In this lack of adjustment between the individual and the social interest lies our economic trouble. An illustration of this may be seen in the manufacture of prepared foods. This is a process impossible to the individual singly, and of great advantage to the individual in collective relation,—a perfectly natural economic process, advantageous in proportion to the amount and quality of the food manufactured. This we constantly find accompanied by a morbid process of dilution and adulteration, by which society is injured, in order that the individual concerned in the manufacture may be benefited. This is as though one of the organs of the body—the liver, for instance—should deliberately weaken or poison its quota of secretion, in order that by giving less it might retain more, and become large and fat individually. An organ can do so, does do so; but such action is morbid action, and constitutes disease. The body is injured, weakened, destroyed, and so ultimately the organ perishes also. It is a false conception of gain, and the falsehood lies in not recognizing the true relation between individual and social interests. This failure to recognize or, at least, to act up to a recognition of social interests, owing to the disproportionate pressure of individual interests, is the underlying cause of our economic distress. As society is composed of individuals, we must look to them for the action causing these morbid social processes; and, as individuals act under the pressure of conditions, we must look to the conditions affecting the individuals for the causes of their action.

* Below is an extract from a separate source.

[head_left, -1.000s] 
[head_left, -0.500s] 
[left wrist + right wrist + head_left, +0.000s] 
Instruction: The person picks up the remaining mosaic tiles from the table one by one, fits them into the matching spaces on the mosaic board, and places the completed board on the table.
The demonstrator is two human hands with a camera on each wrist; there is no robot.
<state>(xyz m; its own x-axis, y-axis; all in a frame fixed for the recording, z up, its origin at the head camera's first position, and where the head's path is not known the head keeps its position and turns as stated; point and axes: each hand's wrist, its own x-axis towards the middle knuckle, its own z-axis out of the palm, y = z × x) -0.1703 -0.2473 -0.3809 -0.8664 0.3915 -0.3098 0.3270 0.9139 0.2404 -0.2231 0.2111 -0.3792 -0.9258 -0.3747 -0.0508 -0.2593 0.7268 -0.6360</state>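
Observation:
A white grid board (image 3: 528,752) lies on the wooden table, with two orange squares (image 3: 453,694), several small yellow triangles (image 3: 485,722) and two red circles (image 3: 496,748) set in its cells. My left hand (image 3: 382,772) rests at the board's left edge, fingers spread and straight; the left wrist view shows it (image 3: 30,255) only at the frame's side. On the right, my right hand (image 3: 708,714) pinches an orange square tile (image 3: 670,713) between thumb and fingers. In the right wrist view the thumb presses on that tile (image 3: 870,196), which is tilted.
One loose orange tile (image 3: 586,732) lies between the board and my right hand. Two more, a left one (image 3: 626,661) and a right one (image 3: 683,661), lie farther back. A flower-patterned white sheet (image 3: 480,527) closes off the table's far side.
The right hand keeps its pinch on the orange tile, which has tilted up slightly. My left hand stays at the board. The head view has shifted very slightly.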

In general, under social law, men develope right action; but some hidden spring seems to force them continually into wrong action. We have our hand upon this hidden spring in the sexuo-economic relation. If we had remained on an individual economic basis, the evil influence would have had far less ill effect; but, as we grow into the social economic relation, it increases with our civilization. The sex-relation is primarily and finally individual. It is a physical relation between individual bodies; and, while it may also extend to a psychical relation between individual souls, it does not become a social relation, though it does change its personal development to suit social needs.

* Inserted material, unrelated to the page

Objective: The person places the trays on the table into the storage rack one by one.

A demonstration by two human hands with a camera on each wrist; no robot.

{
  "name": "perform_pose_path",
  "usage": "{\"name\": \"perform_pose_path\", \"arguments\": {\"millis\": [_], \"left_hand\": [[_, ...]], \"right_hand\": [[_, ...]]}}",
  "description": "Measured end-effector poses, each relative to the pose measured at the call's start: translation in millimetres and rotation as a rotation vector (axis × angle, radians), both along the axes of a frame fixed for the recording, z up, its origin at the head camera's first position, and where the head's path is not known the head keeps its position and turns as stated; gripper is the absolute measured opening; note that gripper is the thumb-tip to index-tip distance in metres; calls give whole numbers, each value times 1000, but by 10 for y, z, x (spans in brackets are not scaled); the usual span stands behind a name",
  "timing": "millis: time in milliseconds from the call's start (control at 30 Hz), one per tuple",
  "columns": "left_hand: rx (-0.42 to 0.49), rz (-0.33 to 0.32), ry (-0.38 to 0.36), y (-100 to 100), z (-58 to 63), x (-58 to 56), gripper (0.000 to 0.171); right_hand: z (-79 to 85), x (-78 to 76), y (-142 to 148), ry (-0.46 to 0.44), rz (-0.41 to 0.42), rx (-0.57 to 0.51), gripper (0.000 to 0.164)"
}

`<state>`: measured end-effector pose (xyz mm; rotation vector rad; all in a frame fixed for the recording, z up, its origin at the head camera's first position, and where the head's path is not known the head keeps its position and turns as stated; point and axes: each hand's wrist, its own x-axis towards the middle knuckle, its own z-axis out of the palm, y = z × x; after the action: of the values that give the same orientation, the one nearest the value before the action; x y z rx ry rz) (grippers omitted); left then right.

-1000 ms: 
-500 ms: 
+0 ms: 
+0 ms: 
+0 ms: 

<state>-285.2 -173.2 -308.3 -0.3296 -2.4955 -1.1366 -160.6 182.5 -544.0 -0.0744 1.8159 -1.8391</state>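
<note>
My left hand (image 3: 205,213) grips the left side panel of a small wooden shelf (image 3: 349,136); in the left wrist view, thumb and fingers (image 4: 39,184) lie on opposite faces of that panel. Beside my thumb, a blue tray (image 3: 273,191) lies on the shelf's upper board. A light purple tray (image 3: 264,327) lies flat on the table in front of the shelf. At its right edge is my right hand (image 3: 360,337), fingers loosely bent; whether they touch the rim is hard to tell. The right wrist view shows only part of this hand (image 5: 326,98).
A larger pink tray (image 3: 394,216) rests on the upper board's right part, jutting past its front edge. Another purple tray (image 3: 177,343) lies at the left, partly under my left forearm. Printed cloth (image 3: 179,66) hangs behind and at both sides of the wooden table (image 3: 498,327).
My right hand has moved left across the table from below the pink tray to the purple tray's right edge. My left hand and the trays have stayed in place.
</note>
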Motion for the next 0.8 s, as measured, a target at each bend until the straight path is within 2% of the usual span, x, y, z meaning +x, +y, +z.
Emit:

In all its processes, to all its results, the sex-relation is personal, working through individuals upon individuals, and developing individual traits and characteristics, to the great advantage of society. The qualities developed by social relation are built into the race through the sex-relation, but the sex-relation itself is wholly personal. Our economic relation, on the contrary, though originally individual, becomes through social evolution increasingly collective. By combining the human sex-relation with the human economic relation, we have combined a permanently individual process with a progressively collective one. This involves a strain on both, which increases in direct proportion to our socialization, and, so far, has resulted in the ultimate destruction of the social organism acted upon by such irreconcilable forces.